The workshop offers support in managing the data lifecycle. Its aim is to make data FAIR : Findable, Accessible, Interoperable and Reusable.
Since October 2023, we are labelled as "Atelier de la donnée" within the ecosystem Recherche Data Gouv.
DatASaclay video :
The network
- Université Paris-Saclay and its four major schools : AgroParisTech, CentraleSupélec, ENS Paris-Saclay and IOGS;
- Two associate member universities : Université Évry Paris-Saclay and Université de Versailles Saint-Quentin-en-Yvelines;
- Five national research organisations : IHES, INRAE, CEA, INRIA, ONERA and CNRS;
- Two disciplinary structures : MSH Paris-Saclay and DIM/PAMIR.
Our services
What is a DMP ?
A Data Management Plan (DMP) is a document that explains the different stages in the data life cycle, indicating how data will be managed, from production to publication. The DMP helps researchers to organize and anticipate the various stages by asking themselves the right questions about the management of their data. It generally takes the form of a form organized into a series of questions. The answers to these questions make up the DMP, and help to explain what is planned for each dataset at each stage of the lifecycle.
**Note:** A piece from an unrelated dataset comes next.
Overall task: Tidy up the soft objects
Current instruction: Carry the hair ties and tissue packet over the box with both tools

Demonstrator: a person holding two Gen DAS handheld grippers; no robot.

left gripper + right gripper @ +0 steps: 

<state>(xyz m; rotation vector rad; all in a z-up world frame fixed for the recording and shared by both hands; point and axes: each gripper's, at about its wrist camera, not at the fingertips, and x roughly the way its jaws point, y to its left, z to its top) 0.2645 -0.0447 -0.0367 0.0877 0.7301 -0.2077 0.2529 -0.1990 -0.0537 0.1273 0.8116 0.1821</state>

The DMP addresses legal, ethical and budgetary issues, as well as aspects relating to responsibility and data security.
Why write a DMP ?
The DMP is a deliverable requested by funding bodies (ANR, Horizon Europe, etc.) as part of the evaluation of research projects.
It is a guarantee of research quality. It supports the FAIRization of data by facilitating data discovery, accessibility, interoperability and reuse. The aim of the DMP is to show that data is produced and managed according to "good practices", from collection to publication, within an "ethical and legal framework" in line with the FAIR principle (Easy to Find, Accessible, Interoperable and Reusable). However, it is important to note that the principle of "as open as possible, as closed as necessary" prevails: not all data is necessarily intended for publication.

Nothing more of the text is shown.